The worst three offenders where cows milk, almonds and kidney beans - I am to avoid this group for life. The next offenders were wheat, eggs - white and yolk (NOOOO!!!) and cacao (NOOOOOO!!!!) - these I have to avoid for the next 3 months but hope to be able to re-incorporate slowly in time. The final group was extensive and includes corn, goat and sheep's milk, lentils, hazelnuts, peanuts, brazil nuts, strawberries, tea, nutmeg...the list goes on. These I can eat very occasionally. It's been one week now and I'm yet to feel the benefits however I was told that removing these foods from my system (whilst incorporating a range of new supplements to help heal my gut) could render me feeling a little worse before feeling better. That does seem to be the case right now.

Would you like to know once and for all, what you can and can't eat for the sake of your health?

As we travel through our days, meal to meal, we often believe we are doing the best by our bodies, consuming the 'right' foods. However it's actually quite hard to work out which foods are doing our particular bodies good and which ones may be doing more harm than good. Sometimes the foods we eat can literally kill us. Peanut allergies are an example.

The majority of adverse reactions to food however are rarely life threatening, but merely life altering. These adverse reactions can manifest as considerable discomfort in many chronic conditions and diseases. The most common food sensitivities occur with cow's milk, eggs, beans, nuts and cereals and it is common for people to live with minor adverse food reactions for years without ever suspecting certain foods may be involved in their ailments (I am a good case in point here). Could you too be part of this group?

Food sensitivity is often given a low priority in the investigation of disease, however common conditions where food sensitivity may play a significant role include:

  • Chronic fatigue and low energy
  • Recurring pain and discomfort
  • Bloating the fluid retention
  • Digestive upset, heartburn
  • Inflammatory bowel disease
  • Irritable bowel syndrome
  • Migraine
  • Depression and mood swings
  • Asthma and breathing difficulties
  • Skin conditions
  • Behavioural problems in children

Last week, in consultation with my Nutritionist, I underwent the IgG Food Sensitivity test to once and for all understand those specific foods that were best suited to my body and those that were not, with surprising results as you know. The test entailed a blood test which subsequently provided me with a breakdown of the foods I am most adversely sensitive to, and to what degree I am intolerant to that particular food.

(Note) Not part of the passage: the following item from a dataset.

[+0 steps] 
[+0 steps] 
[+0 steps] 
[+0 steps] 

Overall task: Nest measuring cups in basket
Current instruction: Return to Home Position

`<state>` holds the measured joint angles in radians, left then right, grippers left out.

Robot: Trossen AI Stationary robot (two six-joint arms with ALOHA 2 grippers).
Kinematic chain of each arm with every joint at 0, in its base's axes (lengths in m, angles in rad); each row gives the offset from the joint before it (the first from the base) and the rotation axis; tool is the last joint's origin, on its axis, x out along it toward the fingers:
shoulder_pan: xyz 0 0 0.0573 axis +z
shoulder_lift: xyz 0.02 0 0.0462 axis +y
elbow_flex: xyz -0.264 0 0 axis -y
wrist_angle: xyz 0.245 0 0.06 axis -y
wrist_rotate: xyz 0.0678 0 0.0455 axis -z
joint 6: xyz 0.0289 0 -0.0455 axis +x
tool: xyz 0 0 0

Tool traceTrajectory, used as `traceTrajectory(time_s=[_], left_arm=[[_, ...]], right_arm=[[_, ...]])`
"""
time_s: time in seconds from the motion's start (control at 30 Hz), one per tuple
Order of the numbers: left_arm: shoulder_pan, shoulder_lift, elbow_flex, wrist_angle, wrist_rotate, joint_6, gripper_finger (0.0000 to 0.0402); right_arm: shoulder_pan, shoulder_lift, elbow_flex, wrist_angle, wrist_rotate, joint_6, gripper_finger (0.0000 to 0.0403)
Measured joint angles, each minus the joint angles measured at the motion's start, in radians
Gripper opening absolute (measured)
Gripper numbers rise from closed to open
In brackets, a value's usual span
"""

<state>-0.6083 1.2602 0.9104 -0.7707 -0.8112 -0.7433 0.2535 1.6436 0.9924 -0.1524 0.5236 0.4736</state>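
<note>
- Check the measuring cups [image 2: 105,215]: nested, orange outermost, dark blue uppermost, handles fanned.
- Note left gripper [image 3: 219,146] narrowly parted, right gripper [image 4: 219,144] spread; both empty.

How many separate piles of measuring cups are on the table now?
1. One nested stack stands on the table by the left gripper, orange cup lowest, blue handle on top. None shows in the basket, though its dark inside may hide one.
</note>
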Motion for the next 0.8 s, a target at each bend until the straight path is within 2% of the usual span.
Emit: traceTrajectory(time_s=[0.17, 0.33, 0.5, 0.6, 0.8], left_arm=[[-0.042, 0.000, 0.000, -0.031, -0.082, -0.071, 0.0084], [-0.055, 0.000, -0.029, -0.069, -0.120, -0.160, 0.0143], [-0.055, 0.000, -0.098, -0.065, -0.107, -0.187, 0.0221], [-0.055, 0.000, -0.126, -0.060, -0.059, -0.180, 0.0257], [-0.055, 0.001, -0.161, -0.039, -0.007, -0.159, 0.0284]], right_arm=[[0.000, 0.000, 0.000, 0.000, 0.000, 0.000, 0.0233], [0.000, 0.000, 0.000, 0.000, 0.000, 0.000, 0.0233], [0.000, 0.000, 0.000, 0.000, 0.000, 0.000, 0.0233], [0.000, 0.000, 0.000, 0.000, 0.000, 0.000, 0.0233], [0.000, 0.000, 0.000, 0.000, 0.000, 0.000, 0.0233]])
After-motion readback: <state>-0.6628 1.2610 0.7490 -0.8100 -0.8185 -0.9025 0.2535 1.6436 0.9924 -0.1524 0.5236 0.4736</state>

The IgG test is available via Healthscope in three different versions:

  • IgG 5 Panel Food Allergy Test (tests for cow's milk, wheat, white fish, soy and nut mix) - valued $100
  • IgG 40 Panel Food Allergy Test - valued at $260 - this test I believe will provide general areas of intolerance
  • IgG 93 Panel Food Allergy Test - valued at $385 - the most detailed results and the test I chose. Rather than tell you for example, that you have an intolerance to nuts, it'll tell you which specific nuts you are intolerant to, such that you won't then need to avoid ALL nuts. That was important to me, I didn't want to feel entirely robbed! 

I hope you have found this information helpful. If you are interested in having this testing completed, I recommend you carry out your own research and consult your Doctor or Health Practitioner to discuss its efficacy for you.  You'll need a referral for the tests.

I would dearly love to hear from others who have had this test and have come out the other side stronger and healthier than ever. Have you got a story to share? I'd love to know whether you had initial adverse reactions to removing those foods and in turn, how long it took you to feel a difference?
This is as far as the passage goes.